Wathumullage Gratien Hubert Fernando CGA (1915 – 5 August 1942) was the leader of the Cocos Islands Mutiny and an agitator for the independence of Sri Lanka from the British.

Fernando was born to Sinhalese Buddhist parents. His father was a superintendent at the Ceylon Telegraph Office.

He went to school at St Thomas' College, Mt Lavinia. He was later converted to Roman Catholicism. This conversion led him to take sides with the Burgher mutineers in the future. He was impressed by the program of the Lanka Sama Samaja Party and by the anti-imperialist literature which it circulated but did not join the party. He was shipped off with his unit first to the Seychelles and later to Horsburgh Island in the Cocos Islands.

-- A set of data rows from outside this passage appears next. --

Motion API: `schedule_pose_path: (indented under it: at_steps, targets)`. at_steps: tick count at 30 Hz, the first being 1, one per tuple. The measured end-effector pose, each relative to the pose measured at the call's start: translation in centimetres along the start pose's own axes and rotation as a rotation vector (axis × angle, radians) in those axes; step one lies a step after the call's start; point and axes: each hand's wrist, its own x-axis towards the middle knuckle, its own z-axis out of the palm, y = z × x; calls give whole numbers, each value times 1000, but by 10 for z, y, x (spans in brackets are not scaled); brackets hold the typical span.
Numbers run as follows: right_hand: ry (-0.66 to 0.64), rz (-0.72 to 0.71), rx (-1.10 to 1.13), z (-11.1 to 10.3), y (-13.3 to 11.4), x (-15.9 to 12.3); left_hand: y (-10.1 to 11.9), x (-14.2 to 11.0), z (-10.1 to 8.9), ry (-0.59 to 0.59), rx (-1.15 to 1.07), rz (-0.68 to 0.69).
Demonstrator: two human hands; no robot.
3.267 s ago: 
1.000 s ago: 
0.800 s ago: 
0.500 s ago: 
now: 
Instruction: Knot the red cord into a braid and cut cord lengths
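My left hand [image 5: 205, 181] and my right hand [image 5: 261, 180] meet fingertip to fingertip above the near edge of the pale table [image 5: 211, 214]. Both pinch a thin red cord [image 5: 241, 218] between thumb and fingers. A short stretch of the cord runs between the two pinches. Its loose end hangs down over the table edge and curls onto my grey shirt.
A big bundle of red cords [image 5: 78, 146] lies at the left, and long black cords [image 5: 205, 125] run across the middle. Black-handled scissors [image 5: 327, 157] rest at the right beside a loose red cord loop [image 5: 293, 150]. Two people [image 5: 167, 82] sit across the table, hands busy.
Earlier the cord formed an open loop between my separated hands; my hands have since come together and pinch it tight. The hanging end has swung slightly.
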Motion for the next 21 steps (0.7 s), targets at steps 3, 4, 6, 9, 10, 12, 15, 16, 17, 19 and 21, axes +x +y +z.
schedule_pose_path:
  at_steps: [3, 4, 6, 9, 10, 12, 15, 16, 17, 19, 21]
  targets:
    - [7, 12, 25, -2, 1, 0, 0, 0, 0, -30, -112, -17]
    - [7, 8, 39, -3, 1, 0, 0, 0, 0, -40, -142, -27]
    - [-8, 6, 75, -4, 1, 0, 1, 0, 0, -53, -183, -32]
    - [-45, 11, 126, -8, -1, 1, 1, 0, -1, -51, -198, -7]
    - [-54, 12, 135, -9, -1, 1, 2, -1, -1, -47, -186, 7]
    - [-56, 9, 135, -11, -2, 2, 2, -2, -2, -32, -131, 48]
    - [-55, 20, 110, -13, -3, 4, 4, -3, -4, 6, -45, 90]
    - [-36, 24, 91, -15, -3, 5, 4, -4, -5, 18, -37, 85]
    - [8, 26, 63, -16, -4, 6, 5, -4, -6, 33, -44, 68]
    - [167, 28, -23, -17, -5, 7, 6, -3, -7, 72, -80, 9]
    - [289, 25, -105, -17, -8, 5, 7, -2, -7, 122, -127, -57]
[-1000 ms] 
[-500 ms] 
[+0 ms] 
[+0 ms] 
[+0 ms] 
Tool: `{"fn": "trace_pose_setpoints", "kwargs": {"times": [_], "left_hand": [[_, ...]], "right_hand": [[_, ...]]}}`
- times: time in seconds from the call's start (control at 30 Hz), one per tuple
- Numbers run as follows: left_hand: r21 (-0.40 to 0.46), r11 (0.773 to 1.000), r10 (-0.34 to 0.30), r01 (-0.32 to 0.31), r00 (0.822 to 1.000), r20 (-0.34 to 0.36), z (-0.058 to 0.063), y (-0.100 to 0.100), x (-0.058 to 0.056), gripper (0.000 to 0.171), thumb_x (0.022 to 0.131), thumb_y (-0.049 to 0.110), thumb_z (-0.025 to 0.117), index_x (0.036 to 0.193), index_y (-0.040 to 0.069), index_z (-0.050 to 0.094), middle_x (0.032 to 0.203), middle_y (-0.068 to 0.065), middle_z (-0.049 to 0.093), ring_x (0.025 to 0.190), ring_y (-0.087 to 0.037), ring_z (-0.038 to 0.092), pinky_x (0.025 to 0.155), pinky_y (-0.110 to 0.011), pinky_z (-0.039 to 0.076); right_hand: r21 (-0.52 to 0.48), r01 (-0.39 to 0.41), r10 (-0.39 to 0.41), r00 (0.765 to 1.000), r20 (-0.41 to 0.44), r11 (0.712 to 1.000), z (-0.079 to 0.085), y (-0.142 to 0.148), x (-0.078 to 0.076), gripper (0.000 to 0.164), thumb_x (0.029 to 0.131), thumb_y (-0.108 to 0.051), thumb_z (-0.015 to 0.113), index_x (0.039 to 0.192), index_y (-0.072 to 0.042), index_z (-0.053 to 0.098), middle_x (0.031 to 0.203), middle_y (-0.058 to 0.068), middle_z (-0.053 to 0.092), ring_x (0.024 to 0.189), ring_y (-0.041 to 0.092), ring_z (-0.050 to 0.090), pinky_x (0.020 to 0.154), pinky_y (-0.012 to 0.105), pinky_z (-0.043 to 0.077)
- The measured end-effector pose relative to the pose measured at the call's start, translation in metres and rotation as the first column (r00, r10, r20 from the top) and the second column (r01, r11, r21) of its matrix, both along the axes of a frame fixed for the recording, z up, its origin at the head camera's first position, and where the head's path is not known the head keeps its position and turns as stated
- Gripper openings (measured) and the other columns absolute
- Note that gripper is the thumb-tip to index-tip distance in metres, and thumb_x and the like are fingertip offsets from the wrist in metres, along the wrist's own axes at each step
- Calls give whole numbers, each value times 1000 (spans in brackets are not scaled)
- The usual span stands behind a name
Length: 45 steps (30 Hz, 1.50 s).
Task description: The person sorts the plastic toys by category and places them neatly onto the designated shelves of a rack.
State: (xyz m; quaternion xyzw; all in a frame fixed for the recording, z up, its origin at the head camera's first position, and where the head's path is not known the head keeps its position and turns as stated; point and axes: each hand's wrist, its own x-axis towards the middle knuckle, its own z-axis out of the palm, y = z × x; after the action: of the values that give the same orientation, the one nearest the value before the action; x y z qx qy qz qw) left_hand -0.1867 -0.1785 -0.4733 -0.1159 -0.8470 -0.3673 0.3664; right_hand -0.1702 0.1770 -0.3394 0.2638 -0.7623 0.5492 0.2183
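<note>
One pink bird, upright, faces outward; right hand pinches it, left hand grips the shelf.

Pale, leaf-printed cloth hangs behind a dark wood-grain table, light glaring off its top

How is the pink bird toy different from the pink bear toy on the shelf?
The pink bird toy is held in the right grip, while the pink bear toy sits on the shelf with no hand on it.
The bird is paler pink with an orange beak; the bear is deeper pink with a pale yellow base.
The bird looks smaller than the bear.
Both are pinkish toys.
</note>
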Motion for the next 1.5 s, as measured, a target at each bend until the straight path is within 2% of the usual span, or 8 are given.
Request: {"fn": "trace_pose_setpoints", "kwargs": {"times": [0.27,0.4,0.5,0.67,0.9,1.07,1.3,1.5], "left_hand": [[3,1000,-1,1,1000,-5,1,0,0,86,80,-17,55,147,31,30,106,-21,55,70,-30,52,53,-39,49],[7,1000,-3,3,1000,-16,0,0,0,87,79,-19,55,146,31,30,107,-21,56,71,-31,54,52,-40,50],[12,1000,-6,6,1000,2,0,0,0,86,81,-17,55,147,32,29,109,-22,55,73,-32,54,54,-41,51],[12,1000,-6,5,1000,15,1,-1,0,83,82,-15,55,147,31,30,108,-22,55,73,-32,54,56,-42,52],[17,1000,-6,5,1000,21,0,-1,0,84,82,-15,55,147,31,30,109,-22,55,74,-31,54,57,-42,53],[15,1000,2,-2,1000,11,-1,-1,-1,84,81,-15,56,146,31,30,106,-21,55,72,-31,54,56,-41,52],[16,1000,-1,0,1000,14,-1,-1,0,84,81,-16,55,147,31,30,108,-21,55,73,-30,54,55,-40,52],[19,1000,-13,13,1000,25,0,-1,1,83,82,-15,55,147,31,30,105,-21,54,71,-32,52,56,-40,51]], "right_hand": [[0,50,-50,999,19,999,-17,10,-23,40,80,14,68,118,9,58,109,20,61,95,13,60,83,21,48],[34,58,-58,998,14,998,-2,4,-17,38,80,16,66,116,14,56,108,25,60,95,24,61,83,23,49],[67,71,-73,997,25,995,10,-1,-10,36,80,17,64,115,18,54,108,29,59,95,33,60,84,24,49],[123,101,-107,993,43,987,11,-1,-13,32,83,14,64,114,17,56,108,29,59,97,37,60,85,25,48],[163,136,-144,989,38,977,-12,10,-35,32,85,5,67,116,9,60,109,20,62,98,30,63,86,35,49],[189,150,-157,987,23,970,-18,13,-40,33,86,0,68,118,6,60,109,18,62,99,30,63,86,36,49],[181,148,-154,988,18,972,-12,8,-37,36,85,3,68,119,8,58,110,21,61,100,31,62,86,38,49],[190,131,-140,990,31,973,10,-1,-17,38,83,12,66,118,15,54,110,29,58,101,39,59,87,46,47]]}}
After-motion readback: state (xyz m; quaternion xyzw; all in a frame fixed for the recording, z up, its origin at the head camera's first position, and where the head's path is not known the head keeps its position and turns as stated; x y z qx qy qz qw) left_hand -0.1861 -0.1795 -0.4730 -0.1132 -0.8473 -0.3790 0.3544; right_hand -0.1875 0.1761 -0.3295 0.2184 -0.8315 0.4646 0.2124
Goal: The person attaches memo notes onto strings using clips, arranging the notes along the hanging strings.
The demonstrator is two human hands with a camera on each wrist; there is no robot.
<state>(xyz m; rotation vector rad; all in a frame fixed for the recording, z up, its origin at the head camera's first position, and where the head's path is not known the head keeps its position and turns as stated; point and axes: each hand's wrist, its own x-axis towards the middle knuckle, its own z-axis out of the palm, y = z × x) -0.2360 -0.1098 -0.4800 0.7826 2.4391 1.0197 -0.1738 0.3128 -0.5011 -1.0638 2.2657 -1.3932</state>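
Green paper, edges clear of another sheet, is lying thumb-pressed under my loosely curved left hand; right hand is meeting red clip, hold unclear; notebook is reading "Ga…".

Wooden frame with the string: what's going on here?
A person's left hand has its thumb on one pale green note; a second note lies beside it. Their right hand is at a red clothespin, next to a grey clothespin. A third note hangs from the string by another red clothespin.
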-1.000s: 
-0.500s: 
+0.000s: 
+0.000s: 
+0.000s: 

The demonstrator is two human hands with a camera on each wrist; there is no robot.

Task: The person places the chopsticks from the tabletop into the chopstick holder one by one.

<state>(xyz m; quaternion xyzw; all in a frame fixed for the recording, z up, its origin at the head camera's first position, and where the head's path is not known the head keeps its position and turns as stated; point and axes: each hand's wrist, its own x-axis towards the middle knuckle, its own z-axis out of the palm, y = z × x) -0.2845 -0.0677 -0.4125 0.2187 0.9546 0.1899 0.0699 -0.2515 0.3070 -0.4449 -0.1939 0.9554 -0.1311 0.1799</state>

Here, he argued with his officers and agitated for action among his colleagues: his agenda was to create an increase in the support for Sri Lankan independence from British rule. He finally persuaded a core group to rebel, seize the island and signal the Japanese that they had done so; 30 out of 56 soldiers of his unit took part. On the night of 8/9 May, led by Fernando, men of the unit mutinied. However, their plan failed and the rebellion was suppressed the next day. The leaders of the mutiny were court-martialled and condemned within a week. The commanding officer on Cocos, Captain George Gardiner, an accountant in Colombo who obtained an emergency war commission, while focus of the mutineers' actions, also presided at the Field General Court Martial which convicted them.

Fernando’s father petitioned the army authorities to commute the death penalty and asked Sir Oliver Ernest Goonetilleke, the Civil Defence Commissioner, to intercede with Admiral Sir Geoffrey Layton, the British Commander of Ceylon. However, when Layton interviewed Fernando, he was adamant that he did not wish to be reprieved or pardoned. He told his family 'I’ll never ask a pardon from the British: that would disgrace the cause. Many years hence the World may hear my story'.

He was executed on 5 August 1942 at Welikada Prison, Ceylon, and two other mutineers shortly thereafter. They were the only British Commonwealth troops to be executed for mutiny during the Second World War. Fernando showed defiance to the end, his last words being "Loyalty to a country under the heel of a white man is disloyalty". He was buried at the Kanatte Cemetery in an unmarked grave.